The Sexual Cultures Research Group is pleased to announce a public lecture by Prof. Lisa Downing titled “How Do I Love Me? Let Me Count the Ways…. On Female Narcissism, a Problem in the Psy Sciences.”

Thursday 30 November 2017, 5.30-7pm.
ArtsTwo Film and Drama Studio, Queen Mary University of London, Mile End Road E1 4NS

All welcome. No bookings taken. FREE. Refreshments served.

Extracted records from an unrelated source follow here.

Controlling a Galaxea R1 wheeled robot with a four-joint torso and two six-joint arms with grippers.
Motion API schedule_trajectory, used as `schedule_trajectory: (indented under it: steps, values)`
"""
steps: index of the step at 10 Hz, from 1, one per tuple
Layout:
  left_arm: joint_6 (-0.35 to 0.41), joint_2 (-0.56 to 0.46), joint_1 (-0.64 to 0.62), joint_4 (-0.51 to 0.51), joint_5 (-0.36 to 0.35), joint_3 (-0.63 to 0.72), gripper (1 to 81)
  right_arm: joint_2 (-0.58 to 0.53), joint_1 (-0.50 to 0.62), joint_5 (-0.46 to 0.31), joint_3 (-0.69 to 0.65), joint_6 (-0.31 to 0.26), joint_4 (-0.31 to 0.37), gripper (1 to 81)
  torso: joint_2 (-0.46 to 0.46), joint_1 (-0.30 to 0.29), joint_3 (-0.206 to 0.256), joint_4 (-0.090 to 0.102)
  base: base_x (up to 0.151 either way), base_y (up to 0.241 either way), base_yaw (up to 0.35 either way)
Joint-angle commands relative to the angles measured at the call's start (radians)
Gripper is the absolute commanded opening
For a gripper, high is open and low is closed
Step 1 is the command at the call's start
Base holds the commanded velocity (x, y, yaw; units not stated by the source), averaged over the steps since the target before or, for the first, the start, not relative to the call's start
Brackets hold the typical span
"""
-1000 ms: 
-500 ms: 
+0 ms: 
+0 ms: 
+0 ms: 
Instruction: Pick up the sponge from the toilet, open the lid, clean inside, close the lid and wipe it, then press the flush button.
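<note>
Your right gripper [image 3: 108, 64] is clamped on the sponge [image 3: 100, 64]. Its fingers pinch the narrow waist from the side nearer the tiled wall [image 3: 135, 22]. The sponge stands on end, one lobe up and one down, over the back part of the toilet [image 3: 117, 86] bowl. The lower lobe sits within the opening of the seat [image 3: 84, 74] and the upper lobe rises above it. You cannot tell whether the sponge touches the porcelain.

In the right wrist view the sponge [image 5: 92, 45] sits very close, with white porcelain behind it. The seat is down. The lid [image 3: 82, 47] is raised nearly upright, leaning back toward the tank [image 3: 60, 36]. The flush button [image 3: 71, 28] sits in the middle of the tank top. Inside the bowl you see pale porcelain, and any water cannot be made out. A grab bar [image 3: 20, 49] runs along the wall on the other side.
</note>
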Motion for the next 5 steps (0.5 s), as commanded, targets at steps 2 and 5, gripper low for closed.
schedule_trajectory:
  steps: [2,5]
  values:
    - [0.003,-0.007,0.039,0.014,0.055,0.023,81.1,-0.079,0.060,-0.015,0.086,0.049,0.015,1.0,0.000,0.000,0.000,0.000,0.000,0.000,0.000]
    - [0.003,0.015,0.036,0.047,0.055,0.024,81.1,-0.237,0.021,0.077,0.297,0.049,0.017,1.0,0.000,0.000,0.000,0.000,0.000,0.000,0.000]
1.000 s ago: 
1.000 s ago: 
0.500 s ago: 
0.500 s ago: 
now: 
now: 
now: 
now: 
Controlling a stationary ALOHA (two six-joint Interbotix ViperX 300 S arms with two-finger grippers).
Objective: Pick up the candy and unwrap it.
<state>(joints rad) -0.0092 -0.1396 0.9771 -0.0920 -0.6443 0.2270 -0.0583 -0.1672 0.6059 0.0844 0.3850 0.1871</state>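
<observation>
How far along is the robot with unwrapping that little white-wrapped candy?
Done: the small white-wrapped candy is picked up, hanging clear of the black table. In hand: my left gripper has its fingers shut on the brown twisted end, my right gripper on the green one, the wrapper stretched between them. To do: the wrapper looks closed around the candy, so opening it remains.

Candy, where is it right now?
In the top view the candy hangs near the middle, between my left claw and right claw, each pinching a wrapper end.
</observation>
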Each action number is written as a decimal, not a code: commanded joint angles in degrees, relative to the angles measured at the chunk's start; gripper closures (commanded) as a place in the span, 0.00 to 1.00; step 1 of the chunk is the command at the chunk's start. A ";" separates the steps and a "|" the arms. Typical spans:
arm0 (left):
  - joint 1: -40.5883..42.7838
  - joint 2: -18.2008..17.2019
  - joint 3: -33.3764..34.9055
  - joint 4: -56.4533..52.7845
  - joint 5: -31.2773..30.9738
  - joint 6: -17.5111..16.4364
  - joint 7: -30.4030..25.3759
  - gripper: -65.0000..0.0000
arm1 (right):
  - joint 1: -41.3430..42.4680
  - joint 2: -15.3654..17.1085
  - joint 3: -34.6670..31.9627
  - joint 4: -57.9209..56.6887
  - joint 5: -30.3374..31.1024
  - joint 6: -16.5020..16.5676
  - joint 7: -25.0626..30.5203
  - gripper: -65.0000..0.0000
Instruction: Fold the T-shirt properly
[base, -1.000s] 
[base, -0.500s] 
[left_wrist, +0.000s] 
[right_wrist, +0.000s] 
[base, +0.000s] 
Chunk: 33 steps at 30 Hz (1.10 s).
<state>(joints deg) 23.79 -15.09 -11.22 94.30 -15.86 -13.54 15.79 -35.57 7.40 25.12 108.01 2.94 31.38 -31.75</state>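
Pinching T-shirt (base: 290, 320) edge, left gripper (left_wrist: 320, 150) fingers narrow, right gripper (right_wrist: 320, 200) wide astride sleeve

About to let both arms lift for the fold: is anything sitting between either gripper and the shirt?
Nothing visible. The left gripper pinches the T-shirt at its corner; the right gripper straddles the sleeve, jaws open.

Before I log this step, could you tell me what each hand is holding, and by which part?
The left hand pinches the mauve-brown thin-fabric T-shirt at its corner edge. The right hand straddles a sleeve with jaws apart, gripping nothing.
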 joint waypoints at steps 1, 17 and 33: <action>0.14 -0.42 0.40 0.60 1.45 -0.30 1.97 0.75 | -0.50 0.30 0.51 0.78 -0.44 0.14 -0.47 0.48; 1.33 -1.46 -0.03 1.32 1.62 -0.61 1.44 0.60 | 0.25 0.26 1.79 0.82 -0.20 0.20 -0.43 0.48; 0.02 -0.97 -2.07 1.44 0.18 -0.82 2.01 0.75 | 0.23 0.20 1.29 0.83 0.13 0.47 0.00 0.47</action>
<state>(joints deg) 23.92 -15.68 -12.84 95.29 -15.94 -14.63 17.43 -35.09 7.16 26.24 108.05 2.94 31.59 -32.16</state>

Abstract. Throughout the history of the psy sciences, there has been very little theorisation of, or published clinical data on, female manifestations of excessive selfishness, self-regard, or self-absorption — i.e. those traits that are pathologised in medical discourse as “narcissism”. Accounts that do exist are often characterised by contradictions, paradoxes and traces of gender bias. In the foundational texts of psychoanalysis, for example, we have Freud’s formulation of the re-routing of “inappropriate” primary female auto-eroticism into a more “properly feminine” secondary narcissism via motherhood and the pride a woman takes in her children. In the American psychiatric tradition, it is notable that there is a lower incidence rate of female patients diagnosed with Narcissistic Personality Disorder (NPD), characterised by grandiosity and an egoistic lack of empathy. Where instances of female NPD are discussed in the literature, it is usually in the context of the deleterious effects of female narcissism on the nurturing of children (echoing Freud’s preoccupation with adult women as mothers rather than as selves). Throughout examples that cross national, linguistic, and historical boundaries, psy discourses appear to refuse to recognise exaggerated manifestations of female self-regard. My contention in this paper is that the shortage of scholarly consideration of narcissism in women is a facet of a larger cultural phenomenon in which women’s relationship with the whole concept of self is imagined differently from that of men, and is problematised. The material in this paper is part of a book project I am undertaking which considers the cultural, political, philosophical, and psychological meanings of female selfishness in the modern period.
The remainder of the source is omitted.